Paintings vs Photography
But history tells us otherwise. We only need to look at painting and the revelation of perspective and Brunelleschi's, work in the 15th century. So for at least five centuries from that point, nothing could challenge the dominance of the still image as executed by painters.

Curiously our swiftness to be dismissive is redolent of that age old saying from Plato that in effect our knowledge is only as good as that we are conscious about.

At one point everyone, intelligent men and women believed the world was flat. Elsewhere social theorist Clay Shirky reveals how change takes place over years and not months and weeks, which we fight each other about.

So change is practicable, and the framework that often defines that nestles in trend extrapolation, new philosophies and the unknown.
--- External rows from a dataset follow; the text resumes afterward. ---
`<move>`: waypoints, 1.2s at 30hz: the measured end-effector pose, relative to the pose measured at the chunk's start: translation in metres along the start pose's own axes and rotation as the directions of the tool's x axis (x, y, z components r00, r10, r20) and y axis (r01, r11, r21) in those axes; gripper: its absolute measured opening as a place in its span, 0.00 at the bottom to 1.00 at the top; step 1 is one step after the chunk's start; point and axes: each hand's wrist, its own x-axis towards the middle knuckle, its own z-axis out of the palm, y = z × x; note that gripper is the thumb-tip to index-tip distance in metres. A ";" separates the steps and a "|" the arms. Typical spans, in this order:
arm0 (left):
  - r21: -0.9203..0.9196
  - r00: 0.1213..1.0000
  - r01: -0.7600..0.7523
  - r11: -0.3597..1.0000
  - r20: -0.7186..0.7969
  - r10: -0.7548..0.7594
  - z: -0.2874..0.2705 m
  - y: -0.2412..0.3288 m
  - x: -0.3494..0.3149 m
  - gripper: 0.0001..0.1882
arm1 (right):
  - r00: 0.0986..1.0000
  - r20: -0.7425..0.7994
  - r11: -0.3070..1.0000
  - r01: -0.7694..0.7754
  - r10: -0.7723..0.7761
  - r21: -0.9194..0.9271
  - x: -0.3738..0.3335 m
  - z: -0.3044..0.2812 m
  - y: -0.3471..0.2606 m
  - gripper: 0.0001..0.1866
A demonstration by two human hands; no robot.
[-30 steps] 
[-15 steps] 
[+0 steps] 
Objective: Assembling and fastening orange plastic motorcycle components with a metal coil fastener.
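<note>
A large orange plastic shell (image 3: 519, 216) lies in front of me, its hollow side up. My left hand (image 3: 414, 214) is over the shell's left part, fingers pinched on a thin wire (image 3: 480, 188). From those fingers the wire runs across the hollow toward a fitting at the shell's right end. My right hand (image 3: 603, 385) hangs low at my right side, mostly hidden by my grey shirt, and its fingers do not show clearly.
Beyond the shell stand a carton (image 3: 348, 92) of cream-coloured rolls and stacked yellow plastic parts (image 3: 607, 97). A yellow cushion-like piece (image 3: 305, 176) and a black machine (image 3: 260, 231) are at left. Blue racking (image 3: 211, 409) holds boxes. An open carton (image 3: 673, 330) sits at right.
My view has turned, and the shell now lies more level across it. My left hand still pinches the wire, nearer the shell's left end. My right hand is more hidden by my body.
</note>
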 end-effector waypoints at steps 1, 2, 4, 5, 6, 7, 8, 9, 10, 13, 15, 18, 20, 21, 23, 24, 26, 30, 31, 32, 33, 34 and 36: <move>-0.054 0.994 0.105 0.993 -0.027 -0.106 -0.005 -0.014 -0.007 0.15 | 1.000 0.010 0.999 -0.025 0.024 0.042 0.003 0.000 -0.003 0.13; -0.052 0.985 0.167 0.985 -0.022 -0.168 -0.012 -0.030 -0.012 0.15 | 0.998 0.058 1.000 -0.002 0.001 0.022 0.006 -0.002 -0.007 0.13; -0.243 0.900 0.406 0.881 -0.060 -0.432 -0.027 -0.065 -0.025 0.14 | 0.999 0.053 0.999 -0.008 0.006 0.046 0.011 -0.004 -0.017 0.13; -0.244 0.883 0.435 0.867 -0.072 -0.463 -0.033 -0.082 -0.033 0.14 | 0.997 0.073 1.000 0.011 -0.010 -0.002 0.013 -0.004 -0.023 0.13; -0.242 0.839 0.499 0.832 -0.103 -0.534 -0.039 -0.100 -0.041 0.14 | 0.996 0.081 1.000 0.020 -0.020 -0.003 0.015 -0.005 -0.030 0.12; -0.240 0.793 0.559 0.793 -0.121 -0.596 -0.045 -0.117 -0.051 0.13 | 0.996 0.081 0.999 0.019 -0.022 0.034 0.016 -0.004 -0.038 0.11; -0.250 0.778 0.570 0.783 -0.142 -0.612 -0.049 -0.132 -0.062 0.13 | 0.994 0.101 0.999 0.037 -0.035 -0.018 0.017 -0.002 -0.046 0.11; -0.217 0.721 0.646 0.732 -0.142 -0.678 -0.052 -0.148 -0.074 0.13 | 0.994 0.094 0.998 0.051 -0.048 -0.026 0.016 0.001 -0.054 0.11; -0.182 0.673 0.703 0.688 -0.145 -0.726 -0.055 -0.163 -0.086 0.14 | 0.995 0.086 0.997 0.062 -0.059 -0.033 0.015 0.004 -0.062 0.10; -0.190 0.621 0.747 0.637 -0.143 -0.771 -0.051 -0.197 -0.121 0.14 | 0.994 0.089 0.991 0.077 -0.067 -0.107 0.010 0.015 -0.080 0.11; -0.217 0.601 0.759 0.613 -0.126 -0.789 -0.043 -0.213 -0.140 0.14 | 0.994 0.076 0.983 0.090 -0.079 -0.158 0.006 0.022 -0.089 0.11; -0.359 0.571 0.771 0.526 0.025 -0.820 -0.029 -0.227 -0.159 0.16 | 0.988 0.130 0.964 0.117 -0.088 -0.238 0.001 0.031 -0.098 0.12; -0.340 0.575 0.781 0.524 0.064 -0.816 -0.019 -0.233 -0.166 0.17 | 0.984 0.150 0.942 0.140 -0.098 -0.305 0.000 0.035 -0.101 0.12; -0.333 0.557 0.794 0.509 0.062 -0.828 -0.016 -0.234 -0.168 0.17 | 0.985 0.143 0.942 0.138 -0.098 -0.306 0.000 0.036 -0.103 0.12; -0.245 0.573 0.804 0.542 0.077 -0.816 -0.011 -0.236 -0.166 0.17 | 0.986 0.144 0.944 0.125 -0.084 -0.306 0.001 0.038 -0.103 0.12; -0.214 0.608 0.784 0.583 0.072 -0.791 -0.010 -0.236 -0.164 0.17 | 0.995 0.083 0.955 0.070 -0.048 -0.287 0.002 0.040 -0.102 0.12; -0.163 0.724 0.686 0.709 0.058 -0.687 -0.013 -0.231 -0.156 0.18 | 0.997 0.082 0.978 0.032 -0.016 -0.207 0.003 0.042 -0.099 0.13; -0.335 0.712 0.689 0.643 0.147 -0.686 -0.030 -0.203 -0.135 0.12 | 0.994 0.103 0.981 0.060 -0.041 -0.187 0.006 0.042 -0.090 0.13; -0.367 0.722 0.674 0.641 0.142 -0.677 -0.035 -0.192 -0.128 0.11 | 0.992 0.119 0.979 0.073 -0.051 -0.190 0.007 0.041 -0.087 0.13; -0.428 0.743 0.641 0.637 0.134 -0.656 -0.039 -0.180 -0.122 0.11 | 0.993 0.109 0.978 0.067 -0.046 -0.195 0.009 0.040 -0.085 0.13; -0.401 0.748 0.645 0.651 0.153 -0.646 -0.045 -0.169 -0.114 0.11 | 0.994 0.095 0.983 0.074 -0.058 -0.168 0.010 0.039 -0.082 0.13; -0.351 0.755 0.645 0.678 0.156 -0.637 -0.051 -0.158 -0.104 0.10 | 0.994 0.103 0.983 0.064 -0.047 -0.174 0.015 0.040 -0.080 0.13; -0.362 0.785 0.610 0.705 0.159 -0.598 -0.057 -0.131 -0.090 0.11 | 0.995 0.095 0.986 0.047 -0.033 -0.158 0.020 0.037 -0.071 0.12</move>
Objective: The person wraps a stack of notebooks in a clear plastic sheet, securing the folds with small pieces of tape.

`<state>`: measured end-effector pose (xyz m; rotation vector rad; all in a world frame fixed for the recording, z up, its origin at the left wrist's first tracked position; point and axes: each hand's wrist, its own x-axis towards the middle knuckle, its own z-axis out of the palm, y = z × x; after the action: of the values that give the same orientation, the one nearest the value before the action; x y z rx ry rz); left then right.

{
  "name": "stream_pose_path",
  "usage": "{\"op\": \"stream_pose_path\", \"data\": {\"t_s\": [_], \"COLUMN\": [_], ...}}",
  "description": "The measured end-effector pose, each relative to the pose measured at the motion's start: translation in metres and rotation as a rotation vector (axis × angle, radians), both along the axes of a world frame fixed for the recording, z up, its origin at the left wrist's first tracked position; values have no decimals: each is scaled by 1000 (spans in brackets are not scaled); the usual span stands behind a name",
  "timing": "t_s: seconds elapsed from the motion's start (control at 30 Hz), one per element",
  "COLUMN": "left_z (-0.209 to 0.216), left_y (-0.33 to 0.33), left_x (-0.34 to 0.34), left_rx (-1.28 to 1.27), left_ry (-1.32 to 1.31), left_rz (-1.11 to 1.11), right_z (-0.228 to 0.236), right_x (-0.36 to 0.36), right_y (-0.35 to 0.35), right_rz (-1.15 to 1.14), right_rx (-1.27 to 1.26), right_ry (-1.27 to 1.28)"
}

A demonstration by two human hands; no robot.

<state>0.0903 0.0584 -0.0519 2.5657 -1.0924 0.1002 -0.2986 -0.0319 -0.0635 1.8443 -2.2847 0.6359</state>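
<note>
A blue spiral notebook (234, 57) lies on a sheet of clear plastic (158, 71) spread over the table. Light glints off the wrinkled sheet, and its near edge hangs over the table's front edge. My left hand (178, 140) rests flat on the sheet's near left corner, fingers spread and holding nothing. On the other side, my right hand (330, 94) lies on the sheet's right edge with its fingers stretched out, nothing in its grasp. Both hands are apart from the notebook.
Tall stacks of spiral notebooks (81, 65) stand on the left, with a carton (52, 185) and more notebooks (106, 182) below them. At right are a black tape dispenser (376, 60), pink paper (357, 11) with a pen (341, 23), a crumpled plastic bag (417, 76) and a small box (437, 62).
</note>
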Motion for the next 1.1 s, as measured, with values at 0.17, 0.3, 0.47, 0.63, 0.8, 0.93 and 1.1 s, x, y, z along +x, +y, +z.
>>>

Yes and there are the obvious quack ideas.

So back to the idea. Today, I set about as the PhotoVideojournalist out to capture events. A sort of realism, where people at work would just by being reveal a bit of themselves.

That in itself may have little consequence, other than how people react to different systems: video and Photos. A photographer takes a single image, so the subject is attentive for that moment; in video, there lies a different behaviour, and the series of images are rendered obstinate without sequences or filmic meaning. Oh dear!

Lucy - stall holder


Miles - Street Performer
Guy- Tax advisor

Next I plan to see, utilising Vertov's notion of the loop, which we used in some award winning work in the 1990s, to see if I can affect a classification near to the affect of the image. By coding it in Flash using Action Scripting 3 I can sustain the loop, so the image revolves slowly enough - a liquid image- before the user changes the scene.

The next step which I'm talking to Jude Kelly at the Southbank should complete the process. :) I hope to return to talk about that.